Wherever you’re at, here are five items you may want to consider packing in your child’s lunchbox every day:
- Fruit(s): fruit contains valuable fibre and nutrients but the majority is naturally high in sugar. Nonetheless, seasonal, fresh fruit in its natural form is always preferable to sugar-laden packaged foods. Dried fruit contains more sugar than their fresh counterparts and are a less desirable option as they can damage teeth but sometimes when that’s all that’s left in the pantry, it will do. Here are some current seasonal, fresh fruit ideas – obviously serve it in a way that is preferable to your child, whether as is, chopped, peeled, with yoghurt, in a fruit salad and so on.
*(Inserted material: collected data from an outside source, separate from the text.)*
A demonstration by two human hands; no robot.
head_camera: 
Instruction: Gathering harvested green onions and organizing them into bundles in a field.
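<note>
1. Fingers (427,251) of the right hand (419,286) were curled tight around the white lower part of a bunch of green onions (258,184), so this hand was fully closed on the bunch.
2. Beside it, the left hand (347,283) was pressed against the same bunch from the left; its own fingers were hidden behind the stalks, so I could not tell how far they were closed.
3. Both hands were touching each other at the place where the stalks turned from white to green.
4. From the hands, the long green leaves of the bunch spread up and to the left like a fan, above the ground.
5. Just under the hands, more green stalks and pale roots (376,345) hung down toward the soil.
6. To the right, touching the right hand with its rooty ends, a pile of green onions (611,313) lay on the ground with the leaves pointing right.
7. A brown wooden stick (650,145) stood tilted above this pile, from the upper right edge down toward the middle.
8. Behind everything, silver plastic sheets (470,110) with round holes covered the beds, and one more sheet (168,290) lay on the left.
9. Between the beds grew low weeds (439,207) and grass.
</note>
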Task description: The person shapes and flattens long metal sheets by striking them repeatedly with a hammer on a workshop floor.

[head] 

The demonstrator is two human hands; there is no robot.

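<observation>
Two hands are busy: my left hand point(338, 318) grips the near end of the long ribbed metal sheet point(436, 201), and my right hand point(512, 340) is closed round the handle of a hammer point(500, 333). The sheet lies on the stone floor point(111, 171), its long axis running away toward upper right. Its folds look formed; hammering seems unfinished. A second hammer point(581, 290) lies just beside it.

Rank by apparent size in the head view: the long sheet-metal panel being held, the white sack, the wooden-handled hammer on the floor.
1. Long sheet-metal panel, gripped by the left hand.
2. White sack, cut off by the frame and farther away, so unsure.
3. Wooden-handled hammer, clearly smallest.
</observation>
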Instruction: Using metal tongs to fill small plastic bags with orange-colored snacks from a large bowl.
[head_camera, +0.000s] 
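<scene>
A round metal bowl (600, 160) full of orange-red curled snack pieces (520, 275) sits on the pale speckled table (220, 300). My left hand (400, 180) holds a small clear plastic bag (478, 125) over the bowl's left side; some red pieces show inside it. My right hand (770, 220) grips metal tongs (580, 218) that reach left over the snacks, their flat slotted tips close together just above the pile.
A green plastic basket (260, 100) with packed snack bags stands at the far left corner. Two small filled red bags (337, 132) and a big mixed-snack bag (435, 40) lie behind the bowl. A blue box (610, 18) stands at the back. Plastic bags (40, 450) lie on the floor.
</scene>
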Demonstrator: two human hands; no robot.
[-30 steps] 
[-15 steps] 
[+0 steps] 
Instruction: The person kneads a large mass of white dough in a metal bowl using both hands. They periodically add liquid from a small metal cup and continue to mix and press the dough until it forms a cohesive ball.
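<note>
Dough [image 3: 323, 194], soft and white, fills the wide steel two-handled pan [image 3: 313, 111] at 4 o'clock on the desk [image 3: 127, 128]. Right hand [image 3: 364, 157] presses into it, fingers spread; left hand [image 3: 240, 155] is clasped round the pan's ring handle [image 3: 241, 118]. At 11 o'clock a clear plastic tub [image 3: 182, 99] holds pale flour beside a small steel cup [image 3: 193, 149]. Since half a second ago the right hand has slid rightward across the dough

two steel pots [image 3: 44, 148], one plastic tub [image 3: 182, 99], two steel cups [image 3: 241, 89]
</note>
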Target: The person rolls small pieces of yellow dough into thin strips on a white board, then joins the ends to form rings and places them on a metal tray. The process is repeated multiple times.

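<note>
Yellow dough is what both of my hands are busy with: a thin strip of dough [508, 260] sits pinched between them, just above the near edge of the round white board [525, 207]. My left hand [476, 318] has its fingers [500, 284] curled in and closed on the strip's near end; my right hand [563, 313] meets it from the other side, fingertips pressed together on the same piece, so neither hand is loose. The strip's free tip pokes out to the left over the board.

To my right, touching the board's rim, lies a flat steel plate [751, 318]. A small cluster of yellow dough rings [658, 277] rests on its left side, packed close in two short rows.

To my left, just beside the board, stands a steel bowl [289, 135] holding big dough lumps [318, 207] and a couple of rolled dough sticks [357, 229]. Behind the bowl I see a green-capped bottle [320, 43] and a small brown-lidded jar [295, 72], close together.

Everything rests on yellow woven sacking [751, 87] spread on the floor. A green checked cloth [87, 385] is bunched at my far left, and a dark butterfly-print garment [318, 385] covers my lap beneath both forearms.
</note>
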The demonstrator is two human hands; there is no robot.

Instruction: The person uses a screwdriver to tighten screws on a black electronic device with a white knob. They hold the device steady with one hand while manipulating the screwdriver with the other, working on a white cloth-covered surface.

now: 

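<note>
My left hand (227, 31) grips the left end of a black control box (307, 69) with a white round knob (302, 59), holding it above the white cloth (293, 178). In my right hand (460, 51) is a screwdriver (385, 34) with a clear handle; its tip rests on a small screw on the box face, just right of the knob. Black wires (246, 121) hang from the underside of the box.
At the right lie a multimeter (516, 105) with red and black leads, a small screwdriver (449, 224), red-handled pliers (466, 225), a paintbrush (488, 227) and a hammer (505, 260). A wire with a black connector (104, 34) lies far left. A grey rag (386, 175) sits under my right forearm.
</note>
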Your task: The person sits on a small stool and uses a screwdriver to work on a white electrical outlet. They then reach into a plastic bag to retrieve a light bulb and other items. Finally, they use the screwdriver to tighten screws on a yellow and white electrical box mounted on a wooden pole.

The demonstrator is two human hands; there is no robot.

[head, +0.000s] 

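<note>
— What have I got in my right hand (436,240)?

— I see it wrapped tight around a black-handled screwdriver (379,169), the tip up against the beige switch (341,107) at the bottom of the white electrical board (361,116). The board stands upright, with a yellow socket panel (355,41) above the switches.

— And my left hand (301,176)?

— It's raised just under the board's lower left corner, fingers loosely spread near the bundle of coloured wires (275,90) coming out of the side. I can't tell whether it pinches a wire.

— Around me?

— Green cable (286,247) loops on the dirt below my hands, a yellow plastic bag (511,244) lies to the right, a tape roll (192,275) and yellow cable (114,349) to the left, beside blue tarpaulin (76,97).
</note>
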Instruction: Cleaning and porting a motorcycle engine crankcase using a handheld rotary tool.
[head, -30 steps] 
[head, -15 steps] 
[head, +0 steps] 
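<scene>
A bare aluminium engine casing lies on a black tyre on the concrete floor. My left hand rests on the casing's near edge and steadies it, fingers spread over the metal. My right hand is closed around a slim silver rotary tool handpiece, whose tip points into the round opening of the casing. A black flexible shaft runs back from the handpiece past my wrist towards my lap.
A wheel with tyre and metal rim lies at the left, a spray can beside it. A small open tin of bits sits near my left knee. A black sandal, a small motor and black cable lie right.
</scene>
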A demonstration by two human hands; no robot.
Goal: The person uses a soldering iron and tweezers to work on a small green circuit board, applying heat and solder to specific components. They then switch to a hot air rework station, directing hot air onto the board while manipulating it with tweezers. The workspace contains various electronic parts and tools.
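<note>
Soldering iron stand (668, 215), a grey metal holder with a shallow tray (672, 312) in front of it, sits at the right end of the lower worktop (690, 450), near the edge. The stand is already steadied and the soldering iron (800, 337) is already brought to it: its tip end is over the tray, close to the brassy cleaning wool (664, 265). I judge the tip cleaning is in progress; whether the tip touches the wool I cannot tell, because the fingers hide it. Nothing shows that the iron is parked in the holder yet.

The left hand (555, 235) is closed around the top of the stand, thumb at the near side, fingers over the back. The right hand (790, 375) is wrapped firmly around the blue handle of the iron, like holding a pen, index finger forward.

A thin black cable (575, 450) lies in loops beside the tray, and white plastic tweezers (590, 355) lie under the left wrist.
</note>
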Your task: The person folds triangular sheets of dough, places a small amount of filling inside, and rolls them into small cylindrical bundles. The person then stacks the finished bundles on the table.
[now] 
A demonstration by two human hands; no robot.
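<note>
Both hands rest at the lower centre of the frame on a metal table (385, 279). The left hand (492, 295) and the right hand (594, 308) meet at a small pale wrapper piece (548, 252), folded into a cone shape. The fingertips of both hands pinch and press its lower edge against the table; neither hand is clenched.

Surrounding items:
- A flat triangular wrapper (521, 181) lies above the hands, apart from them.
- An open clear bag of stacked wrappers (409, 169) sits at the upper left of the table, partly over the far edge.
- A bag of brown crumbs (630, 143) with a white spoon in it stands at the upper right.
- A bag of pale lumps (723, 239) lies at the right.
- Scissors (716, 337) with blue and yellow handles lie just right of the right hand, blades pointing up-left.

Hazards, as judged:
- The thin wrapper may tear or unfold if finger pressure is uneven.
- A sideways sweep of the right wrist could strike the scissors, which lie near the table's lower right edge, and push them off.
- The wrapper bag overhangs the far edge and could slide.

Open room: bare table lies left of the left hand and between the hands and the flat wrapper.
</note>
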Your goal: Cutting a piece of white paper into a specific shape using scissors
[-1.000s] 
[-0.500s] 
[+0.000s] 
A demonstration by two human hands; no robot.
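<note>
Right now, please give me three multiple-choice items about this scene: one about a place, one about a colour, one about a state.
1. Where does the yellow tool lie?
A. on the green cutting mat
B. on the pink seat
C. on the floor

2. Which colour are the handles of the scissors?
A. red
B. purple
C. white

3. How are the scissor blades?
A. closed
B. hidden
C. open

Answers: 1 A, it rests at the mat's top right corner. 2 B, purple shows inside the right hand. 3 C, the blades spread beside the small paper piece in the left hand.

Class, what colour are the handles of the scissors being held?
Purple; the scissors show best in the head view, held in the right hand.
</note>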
- Vegetable(s): Include at least one vegetable in your child’s lunchbox because we know how packed full of nutrients they are. Run with whatever vegetable your child likes and have them try out new things weekly so you can hopefully add to their vegetable list. It may be something you hadn’t considered like frozen peas or capsicum strips with Greek yoghurt. Once again, sometimes the way you serve it, (with nut butter, tzatziki, or on toothpicks, for example) may be the difference in whether your child tries it or not. Examples include: Oven baked homemade pumpkin fries, oven baked homemade potato chips, grilled zucchini or baked as chips or homemade kale chips.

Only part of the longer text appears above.